- _Description of the task_: Each line of the listing below that includes "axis" should be reported.

- _Data excerpt_:
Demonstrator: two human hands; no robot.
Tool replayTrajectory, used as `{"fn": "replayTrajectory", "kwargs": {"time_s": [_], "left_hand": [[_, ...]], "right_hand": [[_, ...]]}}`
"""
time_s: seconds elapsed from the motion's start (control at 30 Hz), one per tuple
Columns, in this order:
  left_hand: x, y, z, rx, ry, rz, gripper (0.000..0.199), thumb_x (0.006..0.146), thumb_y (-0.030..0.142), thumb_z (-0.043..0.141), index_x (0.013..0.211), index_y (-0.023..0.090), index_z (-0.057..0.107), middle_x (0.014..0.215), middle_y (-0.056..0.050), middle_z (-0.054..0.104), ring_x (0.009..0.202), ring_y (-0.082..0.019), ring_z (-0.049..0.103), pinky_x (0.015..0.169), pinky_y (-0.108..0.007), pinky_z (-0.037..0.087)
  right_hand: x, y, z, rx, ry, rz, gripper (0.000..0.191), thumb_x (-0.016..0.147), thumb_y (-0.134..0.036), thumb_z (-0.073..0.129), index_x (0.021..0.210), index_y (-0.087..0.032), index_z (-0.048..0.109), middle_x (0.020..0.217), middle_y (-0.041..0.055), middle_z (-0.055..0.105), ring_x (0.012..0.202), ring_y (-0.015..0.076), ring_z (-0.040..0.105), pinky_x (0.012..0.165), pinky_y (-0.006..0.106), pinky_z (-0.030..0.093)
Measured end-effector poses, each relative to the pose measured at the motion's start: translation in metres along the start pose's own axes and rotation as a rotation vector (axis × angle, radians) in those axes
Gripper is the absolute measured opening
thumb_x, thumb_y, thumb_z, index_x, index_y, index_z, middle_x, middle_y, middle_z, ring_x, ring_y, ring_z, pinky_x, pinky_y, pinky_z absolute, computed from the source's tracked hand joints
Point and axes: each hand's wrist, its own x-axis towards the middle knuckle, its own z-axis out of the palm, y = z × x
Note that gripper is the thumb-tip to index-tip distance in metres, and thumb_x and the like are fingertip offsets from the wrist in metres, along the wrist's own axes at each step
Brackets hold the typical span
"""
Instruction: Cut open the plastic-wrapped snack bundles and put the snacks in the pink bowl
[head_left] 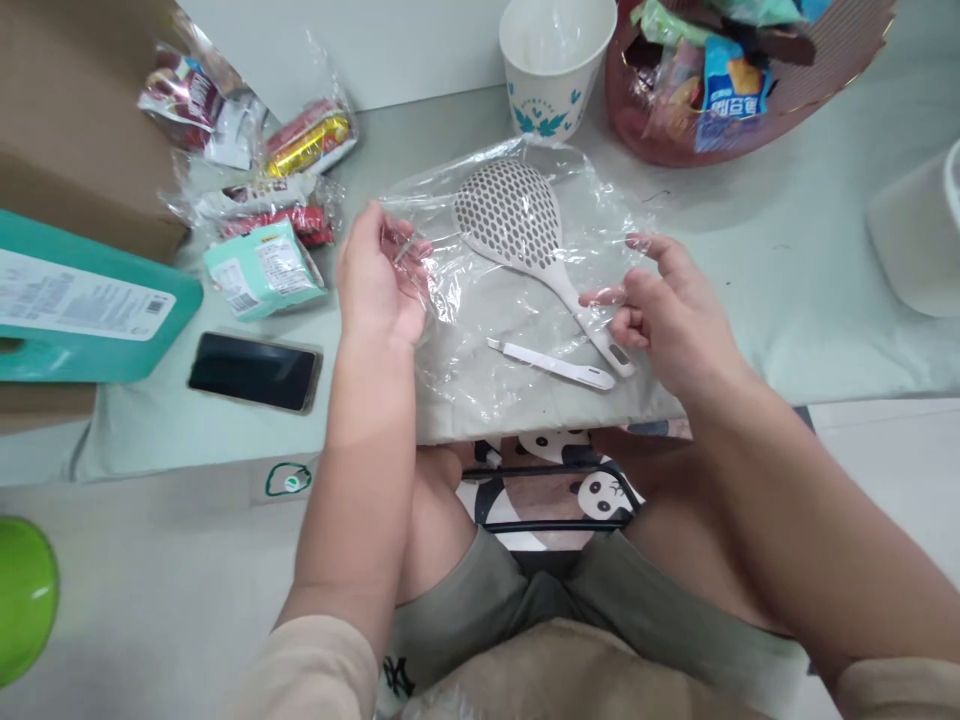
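Holding snacks [731, 95], a bowl [840, 80] stands beyond the skimmer [555, 272] and clear plastic [465, 300].

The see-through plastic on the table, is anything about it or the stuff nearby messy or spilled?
I see no spill. The clear plastic looks wrinkled instead of smooth, and to its left the snack packets lie in a jumbled, overlapping heap.

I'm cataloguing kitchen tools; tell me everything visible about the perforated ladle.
The perforated ladle is off-white, apparently plastic: a broad bowl full of holes and a slim handle slotted near its tip. It lies on the table, bowl farther off, handle slanting nearer and rightward. Clear film surrounds it; whether it is inside is unclear. The right hand is at the handle, possibly touching.
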Motion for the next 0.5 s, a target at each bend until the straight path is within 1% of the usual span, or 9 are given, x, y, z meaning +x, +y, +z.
{"fn": "replayTrajectory", "kwargs": {"time_s": [0.1, 0.17, 0.23, 0.3, 0.4, 0.43, 0.47, 0.5], "left_hand": [[-0.001, -0.002, 0.0, -0.039, 0.016, 0.043, 0.038, 0.106, 0.039, 0.051, 0.073, 0.021, 0.045, 0.066, 0.002, 0.054, 0.054, -0.009, 0.052, 0.047, -0.024, 0.026], [-0.003, 0.0, -0.001, -0.049, 0.045, 0.036, 0.038, 0.106, 0.037, 0.05, 0.073, 0.021, 0.043, 0.065, 0.004, 0.053, 0.051, -0.008, 0.052, 0.045, -0.021, 0.028], [-0.004, 0.003, -0.001, -0.052, 0.08, 0.011, 0.035, 0.105, 0.034, 0.051, 0.074, 0.02, 0.042, 0.065, 0.005, 0.053, 0.05, -0.006, 0.053, 0.044, -0.019, 0.03], [-0.004, 0.005, -0.001, -0.045, 0.099, -0.005, 0.033, 0.105, 0.034, 0.052, 0.075, 0.02, 0.043, 0.067, 0.005, 0.054, 0.05, -0.006, 0.054, 0.043, -0.017, 0.032], [-0.003, 0.003, -0.001, -0.018, 0.099, 0.005, 0.034, 0.105, 0.038, 0.051, 0.076, 0.02, 0.044, 0.068, 0.005, 0.054, 0.051, -0.006, 0.055, 0.044, -0.018, 0.031], [-0.002, 0.002, -0.001, -0.001, 0.096, 0.008, 0.035, 0.105, 0.038, 0.05, 0.076, 0.02, 0.044, 0.069, 0.004, 0.053, 0.051, -0.007, 0.055, 0.044, -0.019, 0.031], [-0.002, 0.0, -0.001, 0.015, 0.094, 0.009, 0.035, 0.106, 0.038, 0.049, 0.076, 0.02, 0.044, 0.069, 0.004, 0.053, 0.052, -0.007, 0.055, 0.045, -0.02, 0.031], [-0.002, -0.001, -0.001, 0.027, 0.09, 0.011, 0.034, 0.105, 0.037, 0.049, 0.076, 0.02, 0.044, 0.07, 0.004, 0.053, 0.054, -0.008, 0.055, 0.047, -0.021, 0.031]], "right_hand": [[-0.002, -0.001, 0.002, -0.082, -0.016, -0.004, 0.064, 0.081, -0.034, 0.075, 0.139, -0.03, 0.048, 0.085, 0.0021, 0.075, 0.054, 0.0174, 0.06, 0.046, 0.032, 0.045], [-0.001, 0.002, 0.002, -0.104, 0.01, -0.027, 0.061, 0.08, -0.027, 0.073, 0.136, -0.03, 0.05, 0.082, 0.0007, 0.073, 0.058, 0.0179, 0.061, 0.048, 0.032, 0.047], [0.003, 0.007, 0.001, -0.106, 0.077, -0.075, 0.054, 0.081, -0.024, 0.068, 0.133, -0.03, 0.052, 0.084, 0.0004, 0.071, 0.064, 0.0179, 0.064, 0.053, 0.032, 0.051], [0.007, 0.012, -0.001, -0.125, 0.162, -0.12, 0.052, 0.082, -0.021, 0.063, 0.131, -0.031, 0.052, 0.091, 0.0015, 0.071, 0.071, 0.0183, 0.066, 0.06, 0.034, 0.055], [0.009, 0.014, -0.004, -0.248, 0.343, -0.204, 0.053, 0.078, -0.017, 0.06, 0.128, -0.03, 0.052, 0.117, 0.0072, 0.067, 0.089, 0.0212, 0.068, 0.071, 0.039, 0.058], [0.008, 0.012, -0.005, -0.314, 0.405, -0.267, 0.052, 0.076, -0.016, 0.059, 0.126, -0.03, 0.053, 0.123, 0.0089, 0.065, 0.096, 0.0228, 0.067, 0.075, 0.041, 0.058], [0.006, 0.01, -0.006, -0.388, 0.44, -0.348, 0.051, 0.074, -0.015, 0.058, 0.122, -0.029, 0.055, 0.125, 0.0098, 0.064, 0.102, 0.0246, 0.066, 0.08, 0.043, 0.057], [0.003, 0.007, -0.006, -0.466, 0.428, -0.438, 0.048, 0.073, -0.014, 0.057, 0.118, -0.029, 0.057, 0.123, 0.0101, 0.064, 0.106, 0.0263, 0.065, 0.085, 0.045, 0.055]]}}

- _Exercise result_:
Measured end-effector poses, each relative to the pose measured at the motion's start: translation in metres along the start pose's own axes and rotation as a rotation vector (axis × angle, radians) in those axes
Point and axes: each hand's wrist, its own x-axis towards the middle knuckle, its own z-axis out of the palm, y = z × x

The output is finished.